Directions for this task: Using the data below, reproduce exactly the lines from the line with "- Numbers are" to the line with "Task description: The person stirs", both included; pictures must be dropped.

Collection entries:
■ ■ ■ ■

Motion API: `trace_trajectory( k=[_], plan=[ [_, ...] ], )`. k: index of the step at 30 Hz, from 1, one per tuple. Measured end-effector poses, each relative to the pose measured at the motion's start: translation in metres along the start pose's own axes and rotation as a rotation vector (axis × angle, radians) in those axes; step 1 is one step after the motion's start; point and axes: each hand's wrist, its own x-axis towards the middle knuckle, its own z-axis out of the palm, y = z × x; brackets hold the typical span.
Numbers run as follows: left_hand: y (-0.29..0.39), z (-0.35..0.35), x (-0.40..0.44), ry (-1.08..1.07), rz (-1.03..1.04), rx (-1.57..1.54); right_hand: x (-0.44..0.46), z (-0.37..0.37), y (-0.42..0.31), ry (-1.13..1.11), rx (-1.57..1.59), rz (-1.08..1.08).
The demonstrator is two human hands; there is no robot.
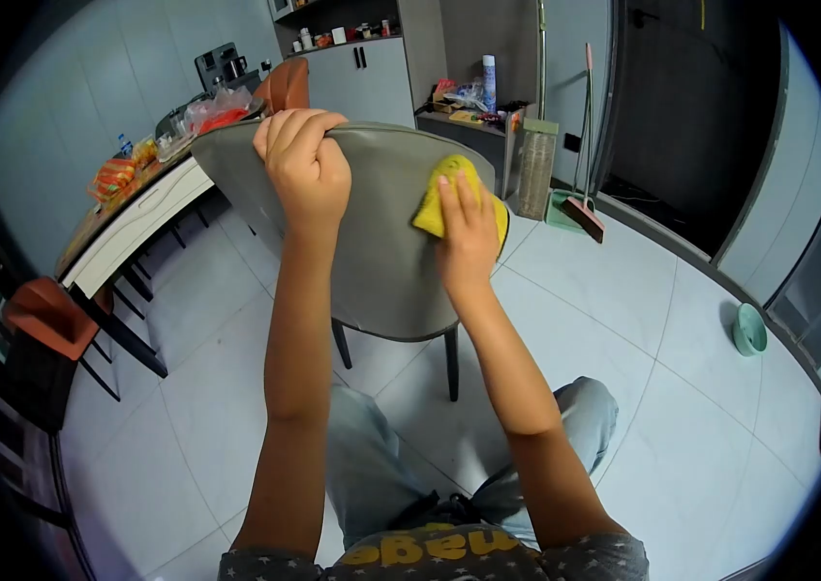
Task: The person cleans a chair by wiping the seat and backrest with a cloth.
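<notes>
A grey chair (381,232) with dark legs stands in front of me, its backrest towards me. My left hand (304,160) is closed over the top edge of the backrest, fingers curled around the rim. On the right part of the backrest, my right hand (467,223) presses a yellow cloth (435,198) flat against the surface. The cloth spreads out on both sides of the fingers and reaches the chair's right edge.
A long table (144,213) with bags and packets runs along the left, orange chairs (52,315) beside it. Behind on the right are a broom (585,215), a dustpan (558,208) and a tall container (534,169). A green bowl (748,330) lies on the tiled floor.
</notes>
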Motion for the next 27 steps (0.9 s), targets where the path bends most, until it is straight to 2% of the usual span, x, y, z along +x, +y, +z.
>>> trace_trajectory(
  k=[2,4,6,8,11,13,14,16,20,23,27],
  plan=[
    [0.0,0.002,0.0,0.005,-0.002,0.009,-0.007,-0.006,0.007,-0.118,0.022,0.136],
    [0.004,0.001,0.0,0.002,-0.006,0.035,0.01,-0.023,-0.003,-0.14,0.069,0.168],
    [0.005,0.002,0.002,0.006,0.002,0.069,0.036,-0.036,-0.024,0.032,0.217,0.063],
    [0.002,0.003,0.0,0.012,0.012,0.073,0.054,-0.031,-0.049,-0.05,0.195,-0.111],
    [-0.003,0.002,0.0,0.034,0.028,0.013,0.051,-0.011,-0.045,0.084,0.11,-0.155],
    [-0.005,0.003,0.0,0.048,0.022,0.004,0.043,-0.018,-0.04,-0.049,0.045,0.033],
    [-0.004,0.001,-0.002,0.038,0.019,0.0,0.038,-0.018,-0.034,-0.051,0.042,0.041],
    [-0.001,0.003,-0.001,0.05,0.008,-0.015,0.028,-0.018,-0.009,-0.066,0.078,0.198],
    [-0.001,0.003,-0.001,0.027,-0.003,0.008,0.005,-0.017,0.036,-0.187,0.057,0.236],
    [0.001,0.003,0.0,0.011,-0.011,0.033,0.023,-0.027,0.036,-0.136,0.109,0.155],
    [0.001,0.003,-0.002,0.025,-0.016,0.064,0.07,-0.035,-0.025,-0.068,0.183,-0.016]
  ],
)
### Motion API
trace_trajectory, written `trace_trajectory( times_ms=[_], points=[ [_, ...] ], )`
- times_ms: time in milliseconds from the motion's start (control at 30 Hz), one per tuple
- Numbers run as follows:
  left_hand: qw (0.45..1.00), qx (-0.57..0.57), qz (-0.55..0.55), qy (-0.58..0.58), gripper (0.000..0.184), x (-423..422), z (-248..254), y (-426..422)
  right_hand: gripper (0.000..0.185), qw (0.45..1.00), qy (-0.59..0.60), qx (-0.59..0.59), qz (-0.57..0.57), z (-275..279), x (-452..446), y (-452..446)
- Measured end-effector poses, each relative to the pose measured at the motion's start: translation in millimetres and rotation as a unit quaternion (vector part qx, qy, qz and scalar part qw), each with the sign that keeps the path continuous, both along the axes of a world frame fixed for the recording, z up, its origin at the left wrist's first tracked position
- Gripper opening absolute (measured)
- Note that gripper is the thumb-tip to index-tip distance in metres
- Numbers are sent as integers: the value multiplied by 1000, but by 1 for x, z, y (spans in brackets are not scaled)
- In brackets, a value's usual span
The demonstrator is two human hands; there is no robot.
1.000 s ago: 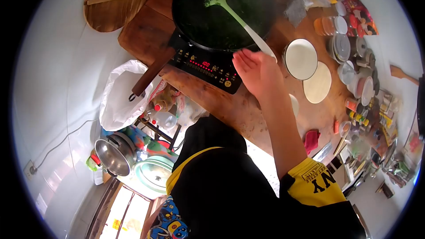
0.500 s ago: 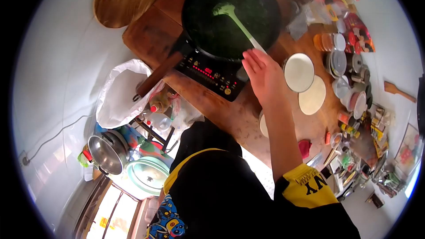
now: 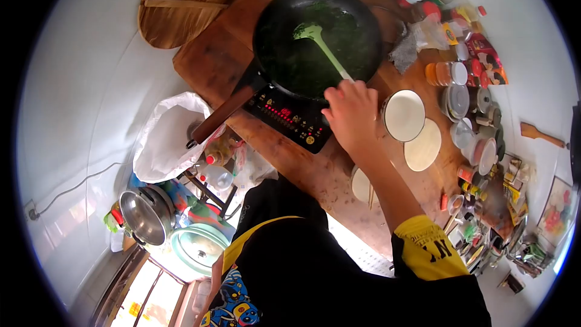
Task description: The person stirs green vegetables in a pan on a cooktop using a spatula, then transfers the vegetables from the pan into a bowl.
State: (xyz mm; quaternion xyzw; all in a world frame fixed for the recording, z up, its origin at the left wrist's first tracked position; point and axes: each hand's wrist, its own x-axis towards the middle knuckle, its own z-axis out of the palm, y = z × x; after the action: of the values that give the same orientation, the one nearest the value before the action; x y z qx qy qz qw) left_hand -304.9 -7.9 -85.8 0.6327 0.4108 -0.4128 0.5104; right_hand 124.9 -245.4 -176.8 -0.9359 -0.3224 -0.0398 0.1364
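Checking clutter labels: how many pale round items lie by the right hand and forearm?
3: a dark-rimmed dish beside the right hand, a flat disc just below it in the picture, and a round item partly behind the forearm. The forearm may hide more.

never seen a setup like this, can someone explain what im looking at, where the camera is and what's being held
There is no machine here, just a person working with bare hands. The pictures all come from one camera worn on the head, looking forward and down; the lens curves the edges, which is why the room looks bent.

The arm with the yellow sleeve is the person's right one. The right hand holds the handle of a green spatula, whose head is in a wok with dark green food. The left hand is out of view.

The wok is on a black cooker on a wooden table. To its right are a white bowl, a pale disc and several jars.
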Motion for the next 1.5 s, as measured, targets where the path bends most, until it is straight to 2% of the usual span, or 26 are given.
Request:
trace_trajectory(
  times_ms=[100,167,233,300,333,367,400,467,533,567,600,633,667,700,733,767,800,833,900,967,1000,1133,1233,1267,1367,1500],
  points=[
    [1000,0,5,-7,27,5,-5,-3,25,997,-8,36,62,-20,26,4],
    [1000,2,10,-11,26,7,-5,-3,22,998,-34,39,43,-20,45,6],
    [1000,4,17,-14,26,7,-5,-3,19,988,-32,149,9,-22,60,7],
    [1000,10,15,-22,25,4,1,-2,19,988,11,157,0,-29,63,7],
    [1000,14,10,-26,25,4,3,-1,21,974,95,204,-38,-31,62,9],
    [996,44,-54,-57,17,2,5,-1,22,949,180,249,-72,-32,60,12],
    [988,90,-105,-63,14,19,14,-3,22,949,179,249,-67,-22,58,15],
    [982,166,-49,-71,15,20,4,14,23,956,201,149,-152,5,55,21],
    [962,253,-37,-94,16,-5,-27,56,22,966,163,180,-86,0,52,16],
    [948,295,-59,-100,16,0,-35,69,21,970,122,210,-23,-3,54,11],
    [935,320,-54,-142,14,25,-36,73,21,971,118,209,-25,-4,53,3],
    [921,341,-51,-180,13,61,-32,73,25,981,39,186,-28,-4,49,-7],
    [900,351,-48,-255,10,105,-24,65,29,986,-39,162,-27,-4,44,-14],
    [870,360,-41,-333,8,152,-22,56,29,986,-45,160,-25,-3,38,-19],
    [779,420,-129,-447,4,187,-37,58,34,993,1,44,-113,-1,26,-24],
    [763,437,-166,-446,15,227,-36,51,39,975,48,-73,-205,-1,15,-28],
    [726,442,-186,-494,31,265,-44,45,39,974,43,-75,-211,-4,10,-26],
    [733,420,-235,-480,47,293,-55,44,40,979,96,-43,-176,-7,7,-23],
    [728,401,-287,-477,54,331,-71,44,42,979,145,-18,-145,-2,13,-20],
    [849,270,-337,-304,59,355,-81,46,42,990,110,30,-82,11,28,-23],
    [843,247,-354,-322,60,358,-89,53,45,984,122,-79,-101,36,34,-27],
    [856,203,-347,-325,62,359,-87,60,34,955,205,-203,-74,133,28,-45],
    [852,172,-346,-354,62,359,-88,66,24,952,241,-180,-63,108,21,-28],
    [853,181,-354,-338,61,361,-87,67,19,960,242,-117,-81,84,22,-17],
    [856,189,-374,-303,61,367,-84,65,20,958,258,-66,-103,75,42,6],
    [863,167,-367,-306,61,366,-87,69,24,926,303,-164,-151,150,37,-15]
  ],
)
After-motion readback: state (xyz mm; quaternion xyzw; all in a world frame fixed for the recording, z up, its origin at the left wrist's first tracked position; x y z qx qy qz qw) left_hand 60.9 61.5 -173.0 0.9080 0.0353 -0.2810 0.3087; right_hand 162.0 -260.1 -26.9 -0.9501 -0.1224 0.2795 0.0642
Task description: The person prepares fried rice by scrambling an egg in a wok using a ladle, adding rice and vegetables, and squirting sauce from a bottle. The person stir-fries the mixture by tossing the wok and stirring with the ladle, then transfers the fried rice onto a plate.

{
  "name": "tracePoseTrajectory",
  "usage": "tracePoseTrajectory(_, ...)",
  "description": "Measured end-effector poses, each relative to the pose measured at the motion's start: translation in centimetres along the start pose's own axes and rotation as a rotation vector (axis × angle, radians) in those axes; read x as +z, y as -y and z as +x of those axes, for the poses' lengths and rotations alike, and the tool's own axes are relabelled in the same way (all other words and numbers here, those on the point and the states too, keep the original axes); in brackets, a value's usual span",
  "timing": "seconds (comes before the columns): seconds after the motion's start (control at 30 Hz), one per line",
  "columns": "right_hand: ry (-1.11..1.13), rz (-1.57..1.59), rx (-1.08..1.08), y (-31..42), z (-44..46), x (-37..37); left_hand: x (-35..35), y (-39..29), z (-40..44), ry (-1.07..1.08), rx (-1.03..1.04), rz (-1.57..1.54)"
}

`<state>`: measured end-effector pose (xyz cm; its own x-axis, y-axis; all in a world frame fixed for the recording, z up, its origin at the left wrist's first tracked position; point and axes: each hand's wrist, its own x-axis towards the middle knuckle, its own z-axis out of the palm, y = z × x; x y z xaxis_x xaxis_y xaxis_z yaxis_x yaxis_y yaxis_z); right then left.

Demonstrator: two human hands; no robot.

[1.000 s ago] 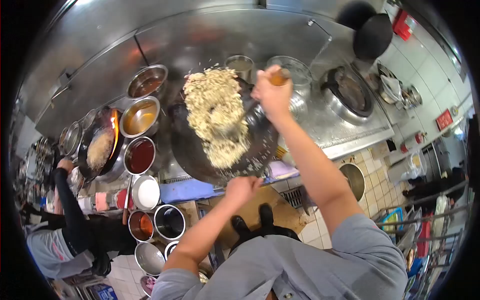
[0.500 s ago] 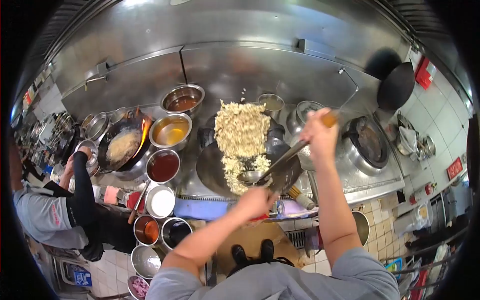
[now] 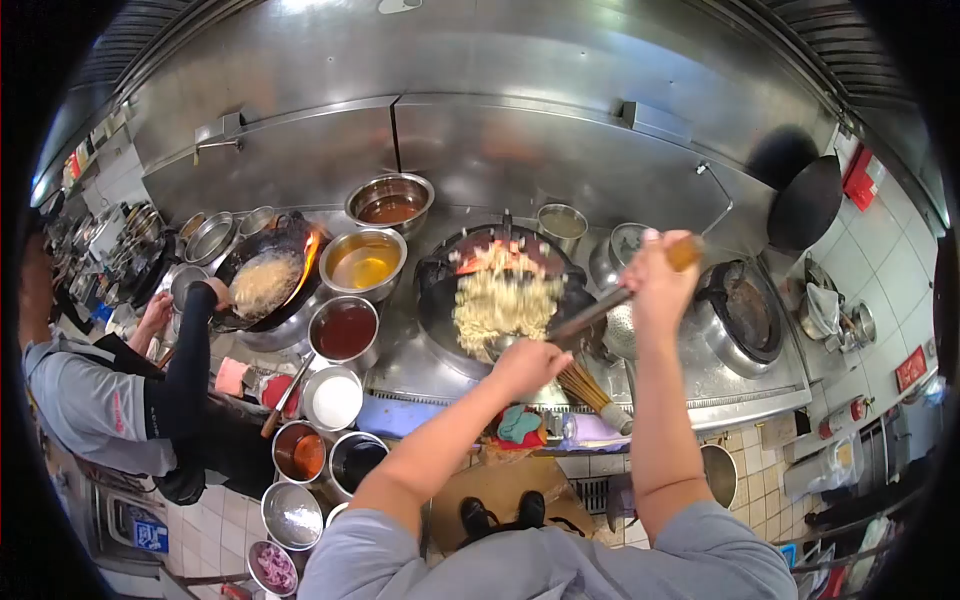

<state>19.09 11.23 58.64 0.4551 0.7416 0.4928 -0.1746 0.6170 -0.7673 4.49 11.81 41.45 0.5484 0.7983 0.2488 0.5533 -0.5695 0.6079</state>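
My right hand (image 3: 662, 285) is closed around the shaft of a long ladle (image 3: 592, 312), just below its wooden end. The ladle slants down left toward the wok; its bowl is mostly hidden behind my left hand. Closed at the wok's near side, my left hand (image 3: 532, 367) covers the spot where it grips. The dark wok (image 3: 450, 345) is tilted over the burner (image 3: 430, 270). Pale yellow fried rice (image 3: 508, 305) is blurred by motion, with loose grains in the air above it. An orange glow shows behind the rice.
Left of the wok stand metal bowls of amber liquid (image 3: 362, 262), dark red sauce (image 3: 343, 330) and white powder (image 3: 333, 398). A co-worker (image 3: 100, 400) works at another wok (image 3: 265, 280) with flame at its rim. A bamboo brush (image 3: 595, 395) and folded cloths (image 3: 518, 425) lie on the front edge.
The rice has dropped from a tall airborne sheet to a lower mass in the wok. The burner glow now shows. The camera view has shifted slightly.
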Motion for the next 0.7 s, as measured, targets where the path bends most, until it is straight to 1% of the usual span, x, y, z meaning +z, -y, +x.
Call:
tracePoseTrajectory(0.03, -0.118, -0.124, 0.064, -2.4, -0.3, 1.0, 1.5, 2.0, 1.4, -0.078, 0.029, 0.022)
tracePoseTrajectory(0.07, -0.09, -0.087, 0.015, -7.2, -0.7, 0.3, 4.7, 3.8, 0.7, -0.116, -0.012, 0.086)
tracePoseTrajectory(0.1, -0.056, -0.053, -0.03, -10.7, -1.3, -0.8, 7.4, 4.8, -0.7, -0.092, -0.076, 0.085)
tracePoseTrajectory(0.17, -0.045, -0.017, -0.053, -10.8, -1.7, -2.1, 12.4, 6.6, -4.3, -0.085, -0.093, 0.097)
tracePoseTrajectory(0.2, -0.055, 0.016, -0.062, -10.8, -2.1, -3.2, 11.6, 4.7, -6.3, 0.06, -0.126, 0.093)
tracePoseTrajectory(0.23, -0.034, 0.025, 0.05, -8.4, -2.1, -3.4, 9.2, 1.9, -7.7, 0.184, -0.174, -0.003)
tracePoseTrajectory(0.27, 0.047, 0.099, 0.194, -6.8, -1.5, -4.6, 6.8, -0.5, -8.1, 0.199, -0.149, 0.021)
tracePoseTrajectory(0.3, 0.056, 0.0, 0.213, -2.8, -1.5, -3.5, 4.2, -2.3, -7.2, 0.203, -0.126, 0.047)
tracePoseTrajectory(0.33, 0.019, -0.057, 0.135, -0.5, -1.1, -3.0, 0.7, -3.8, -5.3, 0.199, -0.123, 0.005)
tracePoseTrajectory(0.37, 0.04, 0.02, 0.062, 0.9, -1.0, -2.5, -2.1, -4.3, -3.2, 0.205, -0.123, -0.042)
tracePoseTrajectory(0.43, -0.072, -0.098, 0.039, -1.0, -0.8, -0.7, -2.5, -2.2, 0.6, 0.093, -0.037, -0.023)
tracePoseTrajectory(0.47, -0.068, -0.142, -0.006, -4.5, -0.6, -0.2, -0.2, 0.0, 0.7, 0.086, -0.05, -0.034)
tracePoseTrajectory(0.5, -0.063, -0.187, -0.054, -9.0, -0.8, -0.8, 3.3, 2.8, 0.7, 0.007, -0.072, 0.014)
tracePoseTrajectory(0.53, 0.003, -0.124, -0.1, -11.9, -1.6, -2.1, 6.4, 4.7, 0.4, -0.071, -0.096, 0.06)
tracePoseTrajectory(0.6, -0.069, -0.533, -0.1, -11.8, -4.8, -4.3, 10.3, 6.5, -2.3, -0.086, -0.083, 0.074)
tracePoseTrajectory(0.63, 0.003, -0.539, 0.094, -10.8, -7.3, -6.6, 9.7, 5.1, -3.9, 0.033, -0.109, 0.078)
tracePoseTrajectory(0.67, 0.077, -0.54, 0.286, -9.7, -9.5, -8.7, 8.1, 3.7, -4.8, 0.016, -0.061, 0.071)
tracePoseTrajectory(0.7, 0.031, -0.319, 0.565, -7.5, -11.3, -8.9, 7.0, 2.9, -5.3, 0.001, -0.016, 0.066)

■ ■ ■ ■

Answer to the exercise:
- Numbers are sent as integers: the value multiplied by 1000, but by 1 for x, z, y (spans in brackets are not scaled)
- In brackets, a value's usual span
The demonstrator is two human hands; there is no robot.
1.000 s ago: 
0.500 s ago: 
now: 
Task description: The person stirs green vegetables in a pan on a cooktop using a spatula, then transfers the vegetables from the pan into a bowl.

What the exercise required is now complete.